Hokuyo LiDAR misses scan
I am working on a robocar project. The car has Nvidia jetson TX2, LiDAR, camera, IMU, etc and the ROS node is started with 4 thread
ros::MultiThreadedSpinner spinner(4)
spinner.spin();
The LiDAR is Hokuyo UST-10LX. I used the following code to subscribe to the scan data:
_subScan = _nh.subscribe("/scan", 4, &scanCallback, this, ros::TransportHints().tcpNoDelay());
In the callback function, the car processes the scan to localize itself and then send out Ackermann drive command to move along a pre-defined path. Hokyyo UST-10LX is 40hz which provides very dense data for the car to run smoothly.
However, I did found that in some cases, my ROS node missed quite some scan frames. It could miss as many as 40 scans. So the car paused for about a second, did not know where to go since the callback function was not called.
My questions are:
- Why the scan frames were missed and callback funciton was not called?
- If this could happen, what is the best way to handle this? Since all my localization and drive code are inside the LiDAR callback, if I missed the scan, the car will stop.
Thanks,
check to make sure its not your application that uses scanCallback that is actually taking too long, then blocking the rest. It's unlikely the laser is not reporting data for 1 full second, or that there was a pipe delay. With your multithreaded master, you can process 4 measurement at a time (hope your not having mutex contention or fighting over a static member), and your queue size of 4 means if there's more than 4 messages in the queue it will drop them.

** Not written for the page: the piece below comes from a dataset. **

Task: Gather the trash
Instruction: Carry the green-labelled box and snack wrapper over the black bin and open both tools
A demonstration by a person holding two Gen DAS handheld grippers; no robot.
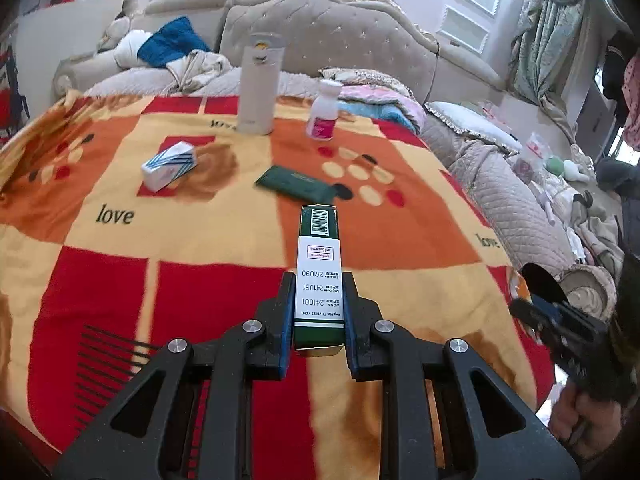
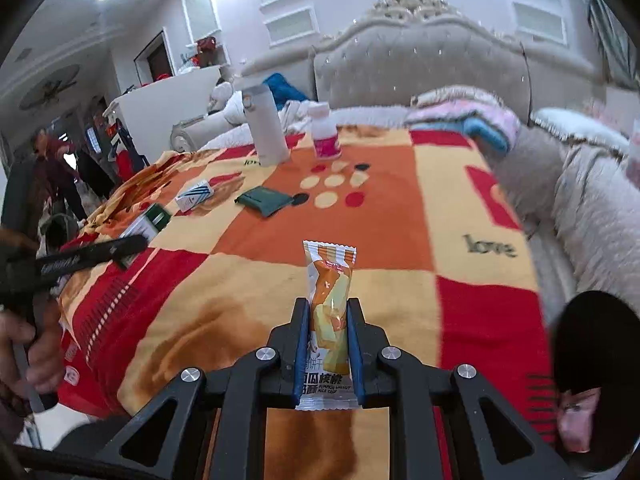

Are you seeing in rostopic hz that the scan message is dropping for a second vs. the application running slower?
Combining @stevemacenski's comment with your own observation, the best way to avoid this would be to not run your control law inside the callback. If your CPU isn't fast enough to process everything in 25ms (preferably less), then messages will be missed, dropped or processed with a delay.
@stevemacenski Jetson TX2 has 4~6 CPU cores, so I hope the way I started the ROS will make sure the 4 measurements will be processed at different cores. Is that correct?
4 of those 6 cores are very weak. The A57's aren't exactly powerhouses. And if you're doing stuff on the other cores (like running any other process) then you're not going to get all that power at once. You're leaving it up to the scheduler.